Kueue: A Kubernetes-native job queuing system. It acts as a traffic controller for your cluster resources, ensuring fair sharing, priorities, and quotas are enforced.
CodeFlare SDK: A Python SDK that lets data scientists interact with Ray on OpenShift AI without writing any Kubernetes YAML or learning kubectl commands.

KubeRay custom resource definitions (CRDs):

RayCluster: A Kubernetes resource that represents a Ray cluster (one head node plus multiple worker nodes). Managing these on Kubernetes traditionally requires writing complex YAML manifests.
RayJob: A higher-level resource that manages the lifecycle of a Ray workload. It can spin up a temporary RayCluster to run your code and automatically remove the infrastructure when it finishes, or submit against an existing RayCluster.

Kueue CRDs:

LocalQueue: A namespaced entry point where teams submit their jobs. It aggregates a specific team's workloads and routes them to a ClusterQueue for admission.
ClusterQueue: A global pool of resources that enforces usage limits and quotas. It governs admission and fair sharing for workloads funnelled from multiple LocalQueue resources.
Cohort: A grouping of ClusterQueue resources that enables sharing of unused quota. Busier queues can borrow excess capacity from idle queues.
ResourceFlavor: Defines hardware variations available to the cluster.
WorkloadPriorityClass: The importance of a job. This influences scheduling order and allows critical workloads to evict less important jobs.

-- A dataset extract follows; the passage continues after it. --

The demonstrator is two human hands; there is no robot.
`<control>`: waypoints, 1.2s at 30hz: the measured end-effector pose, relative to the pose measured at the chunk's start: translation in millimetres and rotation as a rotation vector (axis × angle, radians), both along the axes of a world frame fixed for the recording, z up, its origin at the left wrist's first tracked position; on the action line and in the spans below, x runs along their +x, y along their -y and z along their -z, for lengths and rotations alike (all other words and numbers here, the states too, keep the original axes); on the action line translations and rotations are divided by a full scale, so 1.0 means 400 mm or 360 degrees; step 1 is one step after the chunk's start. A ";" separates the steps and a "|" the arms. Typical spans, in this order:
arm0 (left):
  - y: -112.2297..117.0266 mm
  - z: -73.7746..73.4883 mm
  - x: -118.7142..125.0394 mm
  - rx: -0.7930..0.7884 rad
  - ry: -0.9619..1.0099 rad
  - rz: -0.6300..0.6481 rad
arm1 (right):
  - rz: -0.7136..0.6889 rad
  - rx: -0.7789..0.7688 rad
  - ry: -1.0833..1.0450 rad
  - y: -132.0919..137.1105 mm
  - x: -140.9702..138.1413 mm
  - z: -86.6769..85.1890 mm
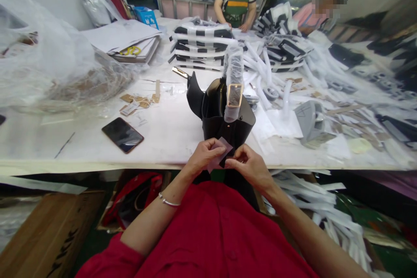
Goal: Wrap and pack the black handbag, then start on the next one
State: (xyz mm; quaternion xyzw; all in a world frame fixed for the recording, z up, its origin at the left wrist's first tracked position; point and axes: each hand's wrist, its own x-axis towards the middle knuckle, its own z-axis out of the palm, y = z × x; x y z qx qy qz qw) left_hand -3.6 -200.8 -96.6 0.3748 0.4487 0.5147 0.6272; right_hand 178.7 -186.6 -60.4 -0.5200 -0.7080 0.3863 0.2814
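Note:
A black handbag (221, 115) stands upright at the near edge of the white table (169, 134), its handle wrapped in clear foam (233, 78) with a gold buckle showing. My left hand (206, 155) and my right hand (246, 166) meet just in front of the bag. Both pinch a small pale pink slip (220, 153) between fingers and thumbs. A silver bangle sits on my left wrist.
A dark phone (122, 134) lies on the table to the left, near small card tags (138, 102). A large clear plastic bag (48, 65) fills the far left. Striped bags (202, 45) and foam strips pile up behind. Two people work across the table.

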 end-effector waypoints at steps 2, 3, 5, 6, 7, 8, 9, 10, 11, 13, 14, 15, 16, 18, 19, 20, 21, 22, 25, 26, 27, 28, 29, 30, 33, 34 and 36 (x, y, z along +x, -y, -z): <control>-0.001 0.004 -0.005 -0.0002 0.0019 0.0006 | 0.0029 -0.0151 -0.0075 0.012 -0.013 0.023; -0.001 0.005 -0.006 0.0000 0.0007 0.0015 | 0.0087 -0.0169 -0.0140 0.017 -0.018 0.028; -0.002 0.005 -0.007 0.0009 -0.0060 0.0031 | 0.0218 -0.0087 -0.0258 0.022 -0.030 0.027; -0.003 0.005 -0.007 0.0013 -0.0108 0.0038 | 0.0263 -0.0003 -0.0286 0.021 -0.035 0.021; -0.003 0.004 -0.005 0.0015 -0.0157 0.0038 | 0.0278 0.0093 -0.0283 0.018 -0.041 0.014; -0.004 0.003 -0.003 0.0018 -0.0208 0.0025 | 0.0255 0.0178 -0.0245 0.014 -0.047 0.005; -0.005 0.003 -0.001 0.0022 -0.0254 0.0005 | 0.0200 0.0240 -0.0192 0.008 -0.053 -0.003; -0.006 0.003 0.000 0.0032 -0.0293 -0.0013 | 0.0136 0.0281 -0.0141 0.003 -0.058 -0.011; -0.007 0.003 0.001 0.0046 -0.0320 -0.0025 | 0.0076 0.0305 -0.0104 -0.002 -0.064 -0.016; -0.008 0.004 0.001 0.0083 -0.0346 -0.0019 | 0.0025 0.0306 -0.0093 -0.008 -0.071 -0.020; -0.008 0.005 -0.001 0.0098 -0.0351 -0.0003 | 0.0031 0.0281 -0.0111 -0.009 -0.073 -0.019; -0.007 0.006 -0.002 0.0109 -0.0356 0.0013 | 0.0051 0.0240 -0.0137 -0.009 -0.074 -0.016; -0.005 0.008 -0.004 0.0111 -0.0362 0.0017 | 0.0076 0.0184 -0.0172 -0.010 -0.072 -0.012; -0.001 0.012 -0.008 0.0093 -0.0350 -0.0020 | 0.0119 0.0058 -0.0257 -0.010 -0.062 -0.001; 0.002 0.015 -0.010 0.0074 -0.0327 -0.0045 | 0.0129 -0.0003 -0.0286 -0.011 -0.055 0.005; 0.004 0.019 -0.011 0.0053 -0.0294 -0.0070 | 0.0133 -0.0053 -0.0292 -0.012 -0.046 0.012; 0.005 0.023 -0.012 0.0032 -0.0255 -0.0080 | 0.0119 -0.0086 -0.0266 -0.012 -0.037 0.018; 0.006 0.028 -0.013 0.0012 -0.0215 -0.0081 | 0.0080 -0.0099 -0.0205 -0.012 -0.029 0.025; 0.006 0.038 -0.015 -0.0046 -0.0118 -0.0060 | -0.0102 -0.0062 0.0053 -0.008 -0.014 0.044; 0.005 0.040 -0.015 -0.0060 -0.0090 -0.0058 | -0.0145 -0.0040 0.0115 -0.005 -0.013 0.049; 0.005 0.040 -0.015 -0.0071 -0.0069 -0.0061 | -0.0166 -0.0019 0.0162 -0.003 -0.014 0.053; 0.005 0.040 -0.016 -0.0076 -0.0059 -0.0066 | -0.0163 0.0004 0.0196 -0.001 -0.016 0.057; 0.006 0.038 -0.017 -0.0077 -0.0060 -0.0072 | -0.0150 0.0027 0.0219 0.000 -0.020 0.058; 0.007 0.037 -0.018 -0.0080 -0.0068 -0.0073 | -0.0138 0.0049 0.0237 0.002 -0.024 0.059; 0.013 0.031 -0.024 -0.0092 -0.0113 -0.0087 | -0.0111 0.0110 0.0249 0.004 -0.038 0.055; 0.016 0.030 -0.028 -0.0084 -0.0139 -0.0093 | -0.0099 0.0116 0.0221 0.005 -0.043 0.052; 0.022 0.027 -0.036 -0.0048 -0.0194 -0.0084 | -0.0067 0.0071 0.0104 0.005 -0.051 0.046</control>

The following sections describe the workflows available in Ray and Kueue, as shown in Figure 1.

CodeFlare-SDK connects a data scientist to the Workspace RayCluster and RayJob workflows, with Kueue managing admission for both. — Figure 1: CodeFlare-SDK architecture showing Workspace RayCluster and RayJob workflows.

Long-running RayCluster: Your personal Ray workspace

Use case: A data scientist needs a persistent environment for interactive development. This environment supports prototyping models, running exploratory analysis with Ray Data, or connecting to live systems for tasks like Feast feature engineering.

The problem

You can't prototype a 4-GPU model on your laptop. You need to run interactive, exploratory code—like a Feast feature engineering task or a Ray Data exploration—on a powerful, multinode cluster. However, you should not start a new cluster for every single notebook cell you execute.

The solution: A long-lived workspace cluster

The CodeFlare SDK allows you to define and manage this persistent cluster with a few lines of Python:

from codeflare_sdk import Cluster, ClusterConfiguration, TokenAuthentication


# Authenticate to RHOAI
auth = TokenAuthentication(
    token = "XXXXX",
    server = "XXXXX",
    skip_tls=False
)

auth.login()

# Define your workspace cluster
workspace_cluster = Cluster(
    ClusterConfiguration(
        name="my-workspace-cluster",
        num_workers=2,
        worker_cpu_requests=2,
        worker_memory_requests=8,
        worker_extended_resource_requests={'nvidia.com/gpu': 1},  # 2 GPUs total
        local_queue="ds-workspace-queue",  # The team's development queue
        labels={"kueue.x-k8s.io/priority-class": "rd-priority"} # The R&D priority
    )
)

# Start your cluster
workspace_cluster.apply()
workspace_cluster.wait_ready()

You now have a personal Ray cluster that runs as long as you need. You can connect to it from your notebook by explicitly pointing to its address. This is ideal for any task where you use ray.init() to connect your local notebook directly to the cluster for interactive exploration:

# Connect to Ray for interactive work
import ray
ray.init(workspace_cluster.cluster_uri())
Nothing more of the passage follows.